I have had a variety of New Year’s Resolutions over the years. They vary from the unattainable — a couple favourites are drink more water and just be a nicer person already — to the more realistic goal of having more haircuts in 2014 than the solitary cut I had in 2013. (Totally nailed that last one, by the way!). For this upcoming year, I thought I would appeal to my literary side and decided to read more books than I had in the previous year. It seemed like a good plan until not one, but two family members reminded me that I had actually made that resolution last year.
My favourite resolution of all time however, was in 2011 when I randomly resolved to do a better job at promoting the beef industry. I would love to say that there was a deeper meaning behind my goal, that perhaps I was concerned about the growing disparity between the farmer and our urban consumer counterparts, or that I had just had an altercation with a vegan, but there was no real method to my madness. It was just a New Year’s Resolution.
But I really meant it. For most of the year leading up to January 1, 2011, I was on maternity leave with my twin babies and on our ranch full time. For the first time, I was finally able to be involved more in the 7am-6pm aspects of our daily ranch life instead of just running a second shift after I was home from my day job. Being more present, both physically and mentally, on our operation reminded me that cattle ranching is important to me and that it’s a valuable part of the food system and our economy as well. Hence my subconscious was thoroughly promoting my beefy New Year goal.

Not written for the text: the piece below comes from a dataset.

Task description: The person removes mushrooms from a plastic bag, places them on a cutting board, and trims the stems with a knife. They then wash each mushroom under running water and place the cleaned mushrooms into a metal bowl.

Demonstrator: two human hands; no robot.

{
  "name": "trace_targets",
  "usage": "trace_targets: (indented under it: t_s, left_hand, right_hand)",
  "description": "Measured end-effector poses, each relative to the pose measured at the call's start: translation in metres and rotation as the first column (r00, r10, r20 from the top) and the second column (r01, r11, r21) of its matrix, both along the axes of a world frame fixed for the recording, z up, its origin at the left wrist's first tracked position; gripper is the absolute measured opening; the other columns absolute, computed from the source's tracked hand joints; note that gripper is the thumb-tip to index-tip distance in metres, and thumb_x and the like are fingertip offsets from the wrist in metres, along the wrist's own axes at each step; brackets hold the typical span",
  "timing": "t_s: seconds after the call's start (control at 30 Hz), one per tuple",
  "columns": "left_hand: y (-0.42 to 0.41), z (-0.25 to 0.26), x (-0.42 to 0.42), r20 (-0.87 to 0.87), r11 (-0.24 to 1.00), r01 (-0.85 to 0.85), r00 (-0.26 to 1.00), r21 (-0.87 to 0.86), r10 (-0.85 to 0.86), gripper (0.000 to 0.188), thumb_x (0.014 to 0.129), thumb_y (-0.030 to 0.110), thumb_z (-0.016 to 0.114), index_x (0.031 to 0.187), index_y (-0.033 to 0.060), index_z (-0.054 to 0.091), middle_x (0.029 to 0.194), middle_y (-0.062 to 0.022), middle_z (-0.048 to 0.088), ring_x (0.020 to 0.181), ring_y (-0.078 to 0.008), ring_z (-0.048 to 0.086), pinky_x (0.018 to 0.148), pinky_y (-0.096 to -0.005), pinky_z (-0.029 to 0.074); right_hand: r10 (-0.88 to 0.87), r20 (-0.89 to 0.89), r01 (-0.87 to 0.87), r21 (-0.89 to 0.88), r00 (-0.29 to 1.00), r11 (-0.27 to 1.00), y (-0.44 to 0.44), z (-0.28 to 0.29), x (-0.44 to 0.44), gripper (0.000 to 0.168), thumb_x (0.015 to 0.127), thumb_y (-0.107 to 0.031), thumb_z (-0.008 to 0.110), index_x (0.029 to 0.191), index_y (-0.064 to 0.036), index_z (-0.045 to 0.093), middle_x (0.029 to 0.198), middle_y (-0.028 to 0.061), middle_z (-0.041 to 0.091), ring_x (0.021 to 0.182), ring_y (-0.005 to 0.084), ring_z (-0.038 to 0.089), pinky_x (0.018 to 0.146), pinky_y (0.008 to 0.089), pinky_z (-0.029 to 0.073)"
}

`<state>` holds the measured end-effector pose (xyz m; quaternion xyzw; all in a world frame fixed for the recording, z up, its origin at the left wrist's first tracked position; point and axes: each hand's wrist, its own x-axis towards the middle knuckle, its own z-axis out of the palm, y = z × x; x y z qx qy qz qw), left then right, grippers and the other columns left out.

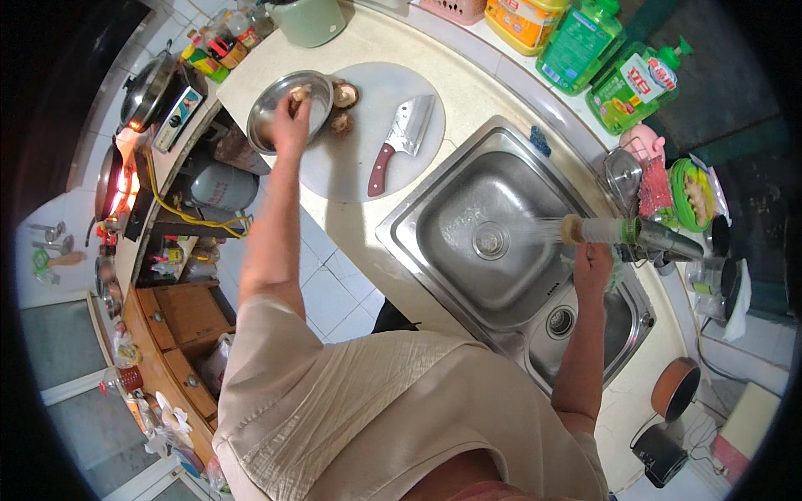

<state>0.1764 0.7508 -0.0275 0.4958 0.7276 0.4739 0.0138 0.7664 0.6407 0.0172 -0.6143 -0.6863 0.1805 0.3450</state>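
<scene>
My left hand (291, 128) pinches a mushroom (301, 94) over a stainless steel bowl (263, 103) that rests partly on a round white cutting board (351, 178). Beside the bowl lie two more mushrooms with brown caps, one gills up (344, 95) and a smaller one (342, 124). A cleaver (401, 141) with a reddish-brown handle lies on the board. My right hand (592, 266) is just under the faucet (601, 230), next to a pale green material (617, 269); its grip is hidden. Water sprays from the faucet into the large sink basin (476, 288).
Detergent bottles (636, 87) line the ledge behind the sink. A small drain basin (542, 354) adjoins the large one. At left, flames burn beside a pan (108, 181), near a lidded wok (149, 91). A green pot (307, 22) stands at the back; a black kettle-like appliance (659, 452) sits at right.
</scene>
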Motion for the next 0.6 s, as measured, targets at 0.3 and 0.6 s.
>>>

My resolution also coincided with a new program called the Cattlemen’s Young Leader that was just getting off the ground. This national mentorship program, through the Canadian Cattlemen’s Association, was accepting applicants to participate in a yearlong journey of learning, leadership and networking in Canada’s beef industry. I was intrigued so I thought I would apply and see what happened. The fact that I actually clicked the online application button with about twenty minutes left to spare before the midnight deadline perhaps would point to a need for a procrastination resolution someday but that might be better in 2017. Or 2018.
I was a lucky CYL candidate and my experience was second-to- none. I was reacquainted with old friends and classmates, met several inspiring people, and toured some amazing facilities. It reinvigorated my appetite for learning and my love for all things beef. I gained a better appreciation for all segments of the beef value chain, from the science behind forage and feed grain production, through to feedlots, packers, retailers and chefs. The experience paired me with a mentor that I’m close with to this day, and she and others continue to encourage me to share ranch stories, including those in this column. The experience also reminded me that when you gather several 18-35 year olds from across Canada with similar interests, a lot of fun can be had. Also, given the spread in ages and demographics, a natural division occurs between those that are excited to stay up all night long and those who are excited to get a full night’s sleep. (As the mom of young twin babies, I totally fell into the latter group).
CYL will be accepting another crop of applications starting on January 1, 2016. If you’re interested or want more information on this mentorship program, visit www.cattlemensyoungleaders.com.
Technically 2011 may have been the Year of the Rabbit. But for me, that year and every year to follow, really is the Year of the Cow.
Happy New Year and all the best in 2016!